- **Work task**:
Please repeat every line below exactly, from the first to the last.
----- Extracted information -----
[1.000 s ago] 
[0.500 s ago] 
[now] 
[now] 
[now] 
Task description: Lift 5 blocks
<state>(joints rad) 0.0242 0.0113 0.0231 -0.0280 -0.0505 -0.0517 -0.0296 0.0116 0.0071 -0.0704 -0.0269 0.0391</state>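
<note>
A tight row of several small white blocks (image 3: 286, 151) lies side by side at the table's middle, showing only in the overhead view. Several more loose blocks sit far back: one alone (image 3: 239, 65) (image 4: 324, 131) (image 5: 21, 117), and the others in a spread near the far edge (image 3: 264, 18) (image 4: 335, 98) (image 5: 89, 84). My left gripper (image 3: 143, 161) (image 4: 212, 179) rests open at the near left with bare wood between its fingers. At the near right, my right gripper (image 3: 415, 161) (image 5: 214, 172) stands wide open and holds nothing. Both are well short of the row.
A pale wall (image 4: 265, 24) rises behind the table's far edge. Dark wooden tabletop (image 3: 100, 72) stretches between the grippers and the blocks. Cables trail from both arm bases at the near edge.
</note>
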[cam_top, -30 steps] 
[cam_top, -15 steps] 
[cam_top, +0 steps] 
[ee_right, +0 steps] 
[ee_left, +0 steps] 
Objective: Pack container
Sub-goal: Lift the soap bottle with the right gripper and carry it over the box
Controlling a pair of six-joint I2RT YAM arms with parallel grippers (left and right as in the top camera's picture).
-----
- **Response**:
[1.000 s ago] 
[0.500 s ago] 
[now] 
[now] 
[now] 
Task description: Lift 5 blocks
<state>(joints rad) 0.0242 0.0113 0.0231 -0.0280 -0.0505 -0.0517 -0.0296 0.0116 0.0071 -0.0704 -0.0269 0.0391</state>
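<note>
A tight row of several small white blocks (image 3: 286, 151) lies side by side at the table's middle, showing only in the overhead view. Several more loose blocks sit far back: one alone (image 3: 239, 65) (image 4: 324, 131) (image 5: 21, 117), and the others in a spread near the far edge (image 3: 264, 18) (image 4: 335, 98) (image 5: 89, 84). My left gripper (image 3: 143, 161) (image 4: 212, 179) rests open at the near left with bare wood between its fingers. At the near right, my right gripper (image 3: 415, 161) (image 5: 214, 172) stands wide open and holds nothing. Both are well short of the row.
A pale wall (image 4: 265, 24) rises behind the table's far edge. Dark wooden tabletop (image 3: 100, 72) stretches between the grippers and the blocks. Cables trail from both arm bases at the near edge.
</note>
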[cam_top, -30 steps] 
[cam_top, -15 steps] 
[cam_top, +0 steps] 
[ee_right, +0 steps] 
[ee_left, +0 steps] 
Objective: Pack container
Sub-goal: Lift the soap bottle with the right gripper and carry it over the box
Controlling a pair of six-joint I2RT YAM arms with parallel grippers (left and right as in the top camera's picture).

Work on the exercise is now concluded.